Why each option matters

Answer the question above first, then reveal the full breakdown to understand why each option is right or wrong.

Correct answer & explanation

Document the transfer in the chain-of-custody log and verify the image hash still matches the acquisition value.

Option C is correct because before a second analyst accesses the image, the most critical step is to update the chain-of-custody log to document the transfer of custody and to verify the integrity of the image by comparing its current hash value against the original acquisition hash. This ensures that the evidence has not been altered or corrupted since it was first imaged, which is essential for maintaining admissibility in legal proceedings under rules such as the Federal Rules of Evidence.

Key principle: Answer the scenario, not the keyword: identify the specific constraint before choosing the most familiar-sounding option.

Answer analysis

Option-by-option breakdown

For each option: why learners choose it and why it is or isn't the right answer here.

  • Mount the image read/write so the analyst can browse faster.

    Why it's wrong here

    Mounting the image read/write risks altering evidence and weakens the ability to prove integrity later.

  • Copy the image to a USB drive for easier transport.

    Why it's wrong here

    Moving evidence to an unsecured removable drive creates additional handling risk and complicates chain-of-custody tracking.

  • Document the transfer in the chain-of-custody log and verify the image hash still matches the acquisition value.

    Why this is correct

    Chain-of-custody documentation shows who handled the evidence, when it changed hands, and why. Verifying the image hash against the acquisition hash proves the data has not changed since collection. Together, these steps support integrity and admissibility in administrative, HR, or legal reviews. A well-maintained log plus matching hashes is the standard way to show the evidence remained untampered during transfer and analysis.

    Related concept

    Read the scenario before looking for a memorised answer.

  • Rename the evidence file to match the case number.

    Why it's wrong here

    A new filename may help organization, but it does nothing to prove integrity or show continuous custody.

Common exam traps

Common exam trap: answer the scenario, not the keyword

CompTIA often tests the misconception that renaming or copying evidence is a valid step for preservation, when in fact the core legal requirement is maintaining integrity verification and chain-of-custody documentation before any further handling.

Trap categories for this question

  • Command / output trap

    A new filename may help organization, but it does nothing to prove integrity or show continuous custody.

Detailed technical explanation

How to think about this question

Forensic imaging tools like FTK Imager or dd compute a hash (e.g., SHA-256 or MD5) of the source drive and store it in a sidecar file (e.g., .txt or .hash).
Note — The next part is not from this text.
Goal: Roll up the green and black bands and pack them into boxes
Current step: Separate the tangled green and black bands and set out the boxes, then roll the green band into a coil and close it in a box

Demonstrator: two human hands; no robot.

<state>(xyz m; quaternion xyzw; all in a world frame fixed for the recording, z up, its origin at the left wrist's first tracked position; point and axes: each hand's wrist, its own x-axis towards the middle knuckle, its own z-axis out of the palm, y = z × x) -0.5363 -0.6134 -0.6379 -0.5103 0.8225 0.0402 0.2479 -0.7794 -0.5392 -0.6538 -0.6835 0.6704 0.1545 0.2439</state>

When a second analyst accesses the image, they must recompute the hash using the same algorithm and compare it to the original value; any mismatch indicates tampering or corruption. Chain-of-custody logs typically include timestamps, signatures, and a description of the evidence transfer, and are often required by standards like ISO 27037 or NIST SP 800-86 to demonstrate a continuous, unbroken custody path.

KKey Concepts to Remember

  • Read the scenario before looking for a memorised answer.
  • Find the constraint that changes the correct option.
  • Eliminate answers that are true in general but not in this case.

TExam Day Tips

  • Watch for words such as best, first, most likely and least administrative effort.
  • Review why wrong options are wrong, not only why the correct option is correct.

Key takeaway

Answer the scenario, not the keyword: identify the specific constraint before choosing the most familiar-sounding option.

Real-world example

How this comes up in practice

A security analyst at a medium-sized enterprise encounters this scenario during an investigation or architecture review. The correct answer reflects best practice for the specific threat or control described. Answer the scenario, not the keyword: identify the specific constraint before choosing the most familiar-sounding option. Security exam questions test whether you can match controls to threats in context — not just recall definitions.

What to study next

Got this wrong? Here's your next step.

Identify which exam domain this question belongs to, review the core concept, then practise similar questions from the same domain.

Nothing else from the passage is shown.